The task:
Only the stretch of the listing below that runs from the line with "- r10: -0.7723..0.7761" through the line with "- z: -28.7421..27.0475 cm" is to be printed, exactly and with both ends.

Listed records:

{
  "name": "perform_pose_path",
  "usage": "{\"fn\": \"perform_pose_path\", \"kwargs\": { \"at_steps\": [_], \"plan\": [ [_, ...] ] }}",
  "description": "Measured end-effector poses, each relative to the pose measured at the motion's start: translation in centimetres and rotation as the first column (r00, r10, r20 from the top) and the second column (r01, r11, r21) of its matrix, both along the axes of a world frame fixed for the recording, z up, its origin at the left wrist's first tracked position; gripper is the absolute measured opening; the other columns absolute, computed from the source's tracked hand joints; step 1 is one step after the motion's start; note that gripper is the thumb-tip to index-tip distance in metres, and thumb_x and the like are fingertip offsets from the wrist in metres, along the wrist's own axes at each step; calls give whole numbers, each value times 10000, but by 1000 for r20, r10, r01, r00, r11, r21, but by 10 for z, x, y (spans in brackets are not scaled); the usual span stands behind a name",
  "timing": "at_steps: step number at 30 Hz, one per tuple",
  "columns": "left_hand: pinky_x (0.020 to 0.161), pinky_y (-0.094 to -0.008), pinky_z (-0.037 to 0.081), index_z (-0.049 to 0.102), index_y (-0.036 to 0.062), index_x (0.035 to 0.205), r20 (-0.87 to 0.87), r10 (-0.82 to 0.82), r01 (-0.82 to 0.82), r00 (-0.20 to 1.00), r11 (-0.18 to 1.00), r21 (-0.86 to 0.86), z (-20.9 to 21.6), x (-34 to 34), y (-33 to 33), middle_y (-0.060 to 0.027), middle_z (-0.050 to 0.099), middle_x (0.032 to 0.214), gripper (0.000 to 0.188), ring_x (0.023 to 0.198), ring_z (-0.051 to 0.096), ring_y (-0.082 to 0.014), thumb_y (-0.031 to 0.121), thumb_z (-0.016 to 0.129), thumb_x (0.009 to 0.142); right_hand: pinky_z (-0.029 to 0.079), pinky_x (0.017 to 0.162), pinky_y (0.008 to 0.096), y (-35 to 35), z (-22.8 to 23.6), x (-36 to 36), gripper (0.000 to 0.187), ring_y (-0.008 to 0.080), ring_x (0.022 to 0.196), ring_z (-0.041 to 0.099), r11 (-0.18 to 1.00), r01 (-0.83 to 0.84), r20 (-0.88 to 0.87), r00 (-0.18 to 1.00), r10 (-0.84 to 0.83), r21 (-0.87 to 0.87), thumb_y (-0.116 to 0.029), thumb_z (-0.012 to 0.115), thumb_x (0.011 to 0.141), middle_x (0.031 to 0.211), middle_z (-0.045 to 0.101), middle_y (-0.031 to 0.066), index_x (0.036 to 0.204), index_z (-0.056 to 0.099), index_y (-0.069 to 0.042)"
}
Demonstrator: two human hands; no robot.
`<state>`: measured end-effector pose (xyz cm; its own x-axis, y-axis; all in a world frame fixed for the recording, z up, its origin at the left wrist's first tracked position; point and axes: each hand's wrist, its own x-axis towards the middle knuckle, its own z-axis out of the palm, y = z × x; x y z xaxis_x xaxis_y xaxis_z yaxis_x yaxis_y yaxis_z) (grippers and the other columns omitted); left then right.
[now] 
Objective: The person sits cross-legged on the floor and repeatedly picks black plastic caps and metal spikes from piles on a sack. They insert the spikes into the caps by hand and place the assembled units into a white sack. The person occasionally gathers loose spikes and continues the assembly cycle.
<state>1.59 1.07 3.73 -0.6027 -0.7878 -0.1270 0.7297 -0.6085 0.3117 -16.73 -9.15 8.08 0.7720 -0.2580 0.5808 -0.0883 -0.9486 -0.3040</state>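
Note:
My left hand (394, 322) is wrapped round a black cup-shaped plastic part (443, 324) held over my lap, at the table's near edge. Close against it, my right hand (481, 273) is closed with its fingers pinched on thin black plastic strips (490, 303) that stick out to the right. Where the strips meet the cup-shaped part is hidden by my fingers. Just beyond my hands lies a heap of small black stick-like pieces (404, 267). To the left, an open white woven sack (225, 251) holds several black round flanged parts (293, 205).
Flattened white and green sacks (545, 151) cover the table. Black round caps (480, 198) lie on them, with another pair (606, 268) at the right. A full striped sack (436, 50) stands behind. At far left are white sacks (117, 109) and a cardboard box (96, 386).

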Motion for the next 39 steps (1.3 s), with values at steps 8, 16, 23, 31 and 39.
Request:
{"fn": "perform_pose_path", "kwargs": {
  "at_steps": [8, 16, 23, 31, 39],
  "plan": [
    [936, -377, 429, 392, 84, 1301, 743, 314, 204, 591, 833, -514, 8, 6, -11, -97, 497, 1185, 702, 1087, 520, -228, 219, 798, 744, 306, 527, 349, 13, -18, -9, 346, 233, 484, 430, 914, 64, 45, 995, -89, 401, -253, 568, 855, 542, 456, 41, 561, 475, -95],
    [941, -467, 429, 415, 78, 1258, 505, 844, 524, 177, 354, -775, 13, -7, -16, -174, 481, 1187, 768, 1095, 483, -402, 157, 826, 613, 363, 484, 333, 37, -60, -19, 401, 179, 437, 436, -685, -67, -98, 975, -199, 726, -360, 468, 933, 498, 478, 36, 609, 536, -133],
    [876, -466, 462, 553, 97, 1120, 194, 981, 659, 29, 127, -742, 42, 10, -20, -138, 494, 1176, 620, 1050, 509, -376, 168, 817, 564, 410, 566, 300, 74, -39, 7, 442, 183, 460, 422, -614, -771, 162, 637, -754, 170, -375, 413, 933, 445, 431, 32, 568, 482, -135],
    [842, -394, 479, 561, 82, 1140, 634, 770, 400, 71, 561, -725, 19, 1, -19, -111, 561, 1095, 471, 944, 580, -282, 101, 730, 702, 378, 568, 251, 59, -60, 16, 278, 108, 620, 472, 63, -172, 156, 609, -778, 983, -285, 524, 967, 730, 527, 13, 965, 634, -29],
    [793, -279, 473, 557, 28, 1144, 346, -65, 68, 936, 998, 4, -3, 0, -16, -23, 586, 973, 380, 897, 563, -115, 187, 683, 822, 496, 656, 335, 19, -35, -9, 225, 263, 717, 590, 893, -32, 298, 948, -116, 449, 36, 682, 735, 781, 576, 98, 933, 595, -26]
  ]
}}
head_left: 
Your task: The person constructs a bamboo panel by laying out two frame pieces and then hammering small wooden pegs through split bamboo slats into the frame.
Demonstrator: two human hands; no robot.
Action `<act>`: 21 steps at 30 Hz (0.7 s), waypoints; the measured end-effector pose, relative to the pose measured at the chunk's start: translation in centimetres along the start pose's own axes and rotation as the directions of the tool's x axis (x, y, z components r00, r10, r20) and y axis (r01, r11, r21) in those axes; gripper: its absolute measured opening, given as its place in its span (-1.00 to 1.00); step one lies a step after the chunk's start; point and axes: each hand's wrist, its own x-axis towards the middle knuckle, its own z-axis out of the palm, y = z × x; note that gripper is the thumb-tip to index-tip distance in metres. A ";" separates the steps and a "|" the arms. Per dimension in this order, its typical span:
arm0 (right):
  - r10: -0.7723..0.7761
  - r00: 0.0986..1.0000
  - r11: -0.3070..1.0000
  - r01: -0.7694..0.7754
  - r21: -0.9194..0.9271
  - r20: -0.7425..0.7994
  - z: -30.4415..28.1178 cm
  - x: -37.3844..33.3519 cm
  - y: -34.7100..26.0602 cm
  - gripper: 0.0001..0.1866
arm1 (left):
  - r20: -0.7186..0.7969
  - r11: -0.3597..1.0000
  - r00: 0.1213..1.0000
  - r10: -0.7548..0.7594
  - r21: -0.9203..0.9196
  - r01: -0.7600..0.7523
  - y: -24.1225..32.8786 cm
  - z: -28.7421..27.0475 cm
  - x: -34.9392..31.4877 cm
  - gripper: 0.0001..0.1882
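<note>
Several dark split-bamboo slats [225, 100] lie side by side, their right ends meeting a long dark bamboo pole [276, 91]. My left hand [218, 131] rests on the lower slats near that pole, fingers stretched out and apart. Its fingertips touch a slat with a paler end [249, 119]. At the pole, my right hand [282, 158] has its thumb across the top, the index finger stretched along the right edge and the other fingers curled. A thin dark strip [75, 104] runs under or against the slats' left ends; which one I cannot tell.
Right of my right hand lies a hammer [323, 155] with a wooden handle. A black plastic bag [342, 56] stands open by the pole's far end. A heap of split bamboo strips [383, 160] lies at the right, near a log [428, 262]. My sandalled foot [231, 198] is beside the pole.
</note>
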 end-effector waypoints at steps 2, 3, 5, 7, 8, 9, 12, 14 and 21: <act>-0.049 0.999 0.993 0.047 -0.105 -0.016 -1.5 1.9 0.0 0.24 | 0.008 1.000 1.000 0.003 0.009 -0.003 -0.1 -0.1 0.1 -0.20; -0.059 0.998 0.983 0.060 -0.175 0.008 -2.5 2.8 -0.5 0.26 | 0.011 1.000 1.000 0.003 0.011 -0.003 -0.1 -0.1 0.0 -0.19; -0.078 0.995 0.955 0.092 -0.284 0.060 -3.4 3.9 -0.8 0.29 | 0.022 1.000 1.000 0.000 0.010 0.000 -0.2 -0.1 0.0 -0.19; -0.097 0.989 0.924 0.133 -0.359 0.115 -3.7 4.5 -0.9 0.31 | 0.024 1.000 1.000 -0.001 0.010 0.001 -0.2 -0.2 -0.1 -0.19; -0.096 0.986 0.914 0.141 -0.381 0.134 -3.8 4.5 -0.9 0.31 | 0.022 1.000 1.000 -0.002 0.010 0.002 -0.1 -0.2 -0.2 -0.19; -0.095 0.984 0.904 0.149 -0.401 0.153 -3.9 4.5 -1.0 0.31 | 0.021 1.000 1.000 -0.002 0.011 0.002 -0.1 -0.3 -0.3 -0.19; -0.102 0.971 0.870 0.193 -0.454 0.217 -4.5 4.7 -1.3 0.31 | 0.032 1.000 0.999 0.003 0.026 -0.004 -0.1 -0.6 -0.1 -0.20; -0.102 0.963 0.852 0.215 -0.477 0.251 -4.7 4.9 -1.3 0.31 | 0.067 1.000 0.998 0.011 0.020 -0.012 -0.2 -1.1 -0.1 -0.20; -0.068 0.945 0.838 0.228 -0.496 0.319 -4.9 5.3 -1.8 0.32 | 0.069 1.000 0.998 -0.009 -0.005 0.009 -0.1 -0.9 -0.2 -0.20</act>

Response box:
  - r10: -0.7723..0.7761
  - r00: 0.0986..1.0000
  - r11: -0.3070..1.0000
  - r01: -0.7694..0.7754
  - r21: -0.9194..0.9271
  - r20: -0.7425..0.7994
  - z: -30.4415..28.1178 cm
  - x: -37.3844..33.3519 cm
  - y: -34.7100..26.0602 cm
  - gripper: 0.0001..0.1866
arm1 (left):
  - r20: -0.7186..0.7969
  - r11: -0.3597..1.0000
  - r00: 0.1213..1.0000
  - r10: -0.7548..0.7594
  - r21: -0.9203..0.9196
  - r01: -0.7600..0.7523
  - y: -24.1225..32.8786 cm
  - z: -28.7421..27.0475 cm

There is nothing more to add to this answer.